PROBLEM TO SOLVE: Nothing but a number is needed: the count of lines below that include "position".
THE DATA below:
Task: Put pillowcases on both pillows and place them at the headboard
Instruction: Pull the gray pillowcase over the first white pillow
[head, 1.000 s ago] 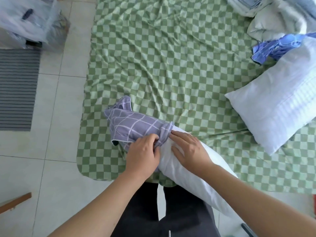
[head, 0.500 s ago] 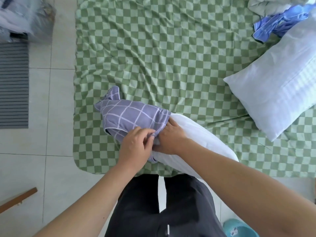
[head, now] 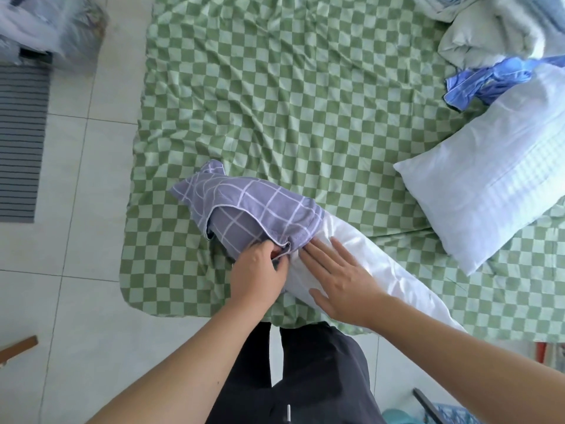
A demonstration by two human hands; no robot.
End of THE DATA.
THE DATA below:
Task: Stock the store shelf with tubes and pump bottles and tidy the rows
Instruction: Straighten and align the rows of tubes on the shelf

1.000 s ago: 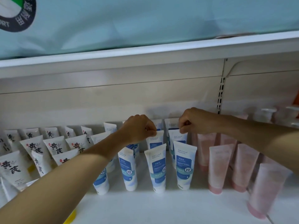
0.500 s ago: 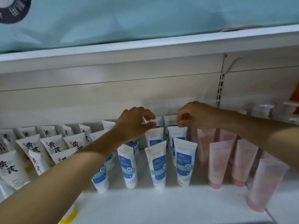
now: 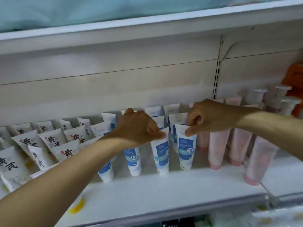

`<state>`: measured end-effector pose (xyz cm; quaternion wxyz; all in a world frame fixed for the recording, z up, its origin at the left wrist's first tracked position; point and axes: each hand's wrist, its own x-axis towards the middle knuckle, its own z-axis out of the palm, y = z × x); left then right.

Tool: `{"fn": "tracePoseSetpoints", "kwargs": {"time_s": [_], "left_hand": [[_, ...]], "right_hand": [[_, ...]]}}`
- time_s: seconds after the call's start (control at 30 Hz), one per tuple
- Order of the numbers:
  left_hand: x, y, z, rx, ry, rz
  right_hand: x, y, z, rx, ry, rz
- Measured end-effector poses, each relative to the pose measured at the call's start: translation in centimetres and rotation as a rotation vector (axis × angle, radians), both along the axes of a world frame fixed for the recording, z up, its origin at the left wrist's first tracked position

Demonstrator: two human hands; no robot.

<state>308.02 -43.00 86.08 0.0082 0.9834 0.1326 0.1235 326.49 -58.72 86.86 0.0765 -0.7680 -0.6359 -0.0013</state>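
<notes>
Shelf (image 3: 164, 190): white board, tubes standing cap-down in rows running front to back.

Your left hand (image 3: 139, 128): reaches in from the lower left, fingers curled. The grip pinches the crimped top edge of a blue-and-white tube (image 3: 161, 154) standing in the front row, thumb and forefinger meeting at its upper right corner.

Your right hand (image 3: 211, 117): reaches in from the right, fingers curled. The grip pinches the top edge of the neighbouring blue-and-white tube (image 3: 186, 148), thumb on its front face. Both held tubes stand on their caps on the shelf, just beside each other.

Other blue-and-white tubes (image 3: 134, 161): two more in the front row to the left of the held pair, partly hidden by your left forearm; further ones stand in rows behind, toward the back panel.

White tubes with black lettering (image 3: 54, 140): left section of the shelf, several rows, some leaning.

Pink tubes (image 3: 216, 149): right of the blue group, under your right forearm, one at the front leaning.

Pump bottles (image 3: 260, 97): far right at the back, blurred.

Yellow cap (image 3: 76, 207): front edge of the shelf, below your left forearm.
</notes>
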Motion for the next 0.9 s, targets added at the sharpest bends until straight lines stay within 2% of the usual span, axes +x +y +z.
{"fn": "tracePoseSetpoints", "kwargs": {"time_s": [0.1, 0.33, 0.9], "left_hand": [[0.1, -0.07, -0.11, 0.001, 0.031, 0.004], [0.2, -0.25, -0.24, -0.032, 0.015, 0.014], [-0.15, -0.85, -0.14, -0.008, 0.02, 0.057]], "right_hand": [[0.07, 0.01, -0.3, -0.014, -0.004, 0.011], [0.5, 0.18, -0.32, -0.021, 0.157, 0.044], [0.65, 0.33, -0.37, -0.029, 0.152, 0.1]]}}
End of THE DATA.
OUTPUT FOR THIS TASK: 2